Estrarre l’extravergine di oliva grazie all’utilizzo della “neve carbonica”, cioè dell’anidride carbonica allo stato solido. E’ questa l’idea alla base del brevetto ideato dai ricercatori del dipartimento di Scienze agrarie alimentari e agro-ambientali dell’Università di Pisa. Il gruppo – coordinato dal professor Gianpaolo Andrich e composto da Angela Zinnai, Francesca Venturi, Chiara Sanmartin, Maria D’Agata e Isabella Taglieri – è al lavoro su questo progetto dal 2008.

I vantaggi della nuova tecnica messa a punto sono diversi: una maggiore resa (in media il 9% in più, cioè 17,4 kg di prodotto invece di 16 kg per 100 kg di olive), una migliore qualità nutrizionale dell’olio (che ad esempio contiene  in media il 6% in più di vitamina E) e una maggiore resistenza ai processi ossidativi, tanto che il prodotto ottenuto può essere conservato più a lungo di quello ricavato utilizzando le tecnologie convenzionali.

“Addizionare l’anidride carbonica allo stato solido alle olive prima della frangitura –spiega Gianpaolo Andrich – rappresenta l’operazione fondamentale che caratterizza questo nuovo sistema di estrazione. L’anidride carbonica solida provoca il congelamento dell’acqua presente all’interno dei frutti e la formazione di cristalli di ghiaccio che a loro volta determinano il collasso della struttura cellulare della polpa, facilitando la fuoriuscita delle sostanze e il loro trasferimento nell’olio, che si arricchisce così in metaboliti cellulari ad elevato valore biologico. Inoltre l’anidride carbonica gassosa è più pesante dell’aria per cui tende a restare al di sopra della pasta delle olive in lavorazione, creando uno strato gassoso in grado di evitare il contatto diretto con l’ossigeno dell’aria e quindi di preservare i costituenti cellulari dalla degradazione ossidativa”.

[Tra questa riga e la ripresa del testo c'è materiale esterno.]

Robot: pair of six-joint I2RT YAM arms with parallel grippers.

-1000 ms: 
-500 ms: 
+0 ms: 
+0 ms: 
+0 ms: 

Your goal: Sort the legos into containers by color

“L’olio extravergine prodotto utilizzando il nostro brevetto – prosegue il coordinatore del gruppo di ricerca – è più strettamente legato alla materia prima utilizzata, alla tipologia di olive lavorate e alla loro zona di produzione, e dunque si presenta come un prodotto tipico contraddistinto da chiare ed inconfondibili caratteristiche organolettiche, più facilmente riconoscibili e identificabili dal consumatore”.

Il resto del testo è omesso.